The ginger girl raised her head, tucking a lock of hair behind her ear before looking at him. James revelled at the threat he saw in her mesmerising green eyes. He let his head drop on his fist and waited for Lily to speak, admiring the light effect on her freckled skin.

"Hell is just a muggle concept, James. You don't even know what you're talking about," she eventually said, folding her arms and leaning against the back of her chair. "That being said, I'm impressed to see you listened to Burbage in Muggle Study."

"You can't even imagine the number of ideas her courses gave us. It's absolutely astounding how wizards overlook muggles' intelligence," James commented. "We used their knowledge because wizards don't think muggles can outsmart them. That's why our pranks are so effective!"

James laughed heartily but Lily's glare cut him short. Sometimes he, too, forgot that his closest friends weren't pure bloods. Even though it didn't matter to him, sometimes, he found himself talking like the Twenty-Seventh. It seemed their legacy was always trailing after him like a shadow. The boy cleared his throat, casting an embarrassed look at the witch.

But Lily only sighed before bending forward, a conspirator air on her face.

"So, what was it you wanted to tell me?" She asked, looking him right in the eye.

James smiled although Lily's sparkling eyes threw him off balance. Staring at her reminded the chaser of a phrase he had heard once: "Eyes are the mirror of the soul". In hers, he could see all of her. Her every doubt and fears, the love she could give. He could see her passion. He could see her joy. Her eyes seemed to absorb every beams of light like prisms, taking the dark green of forests to the lighter green of jade passing by the colour of the purest emerald.

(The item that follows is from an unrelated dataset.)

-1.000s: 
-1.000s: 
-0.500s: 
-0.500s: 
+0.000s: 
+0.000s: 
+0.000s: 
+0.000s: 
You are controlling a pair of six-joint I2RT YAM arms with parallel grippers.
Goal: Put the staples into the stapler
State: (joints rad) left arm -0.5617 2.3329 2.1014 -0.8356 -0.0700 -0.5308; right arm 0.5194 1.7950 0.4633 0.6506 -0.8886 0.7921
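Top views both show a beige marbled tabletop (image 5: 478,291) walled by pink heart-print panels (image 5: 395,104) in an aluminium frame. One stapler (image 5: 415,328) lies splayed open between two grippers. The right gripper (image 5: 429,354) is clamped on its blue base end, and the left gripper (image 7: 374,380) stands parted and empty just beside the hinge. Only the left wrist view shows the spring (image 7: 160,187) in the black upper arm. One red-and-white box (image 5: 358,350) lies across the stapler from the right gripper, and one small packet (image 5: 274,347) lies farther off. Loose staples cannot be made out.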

He was always so grateful to Lily for knowing him so well. It was true he could be read like an open book – for better or for worse. Still, Lily had always been able to see beyond. Like Sirius, or Remus, James had his own thoughts to hide. And Lily – well, she was one of the only people, with his mother, to see more of him.

"I have a plan," James confessed on the same tone as Lily. "I'm fed-up, so you're going to help me skip this class," he said casually as their professor, Moros Caligo, entered the greenhouse, greeting his students.

The botanic professor was a tall and muscled man with slick, black hair always tied in a ponytail – which suited his sharp features well. He had changed the vision James had of botanic. Mostly because of his voice. In a strange way, the deepness of it was like a black hole sucking in the attention if the students. There was no other way but to listen to Professor Caligo. It had transformed botanic in a more mysterious discipline and James liked mysteries.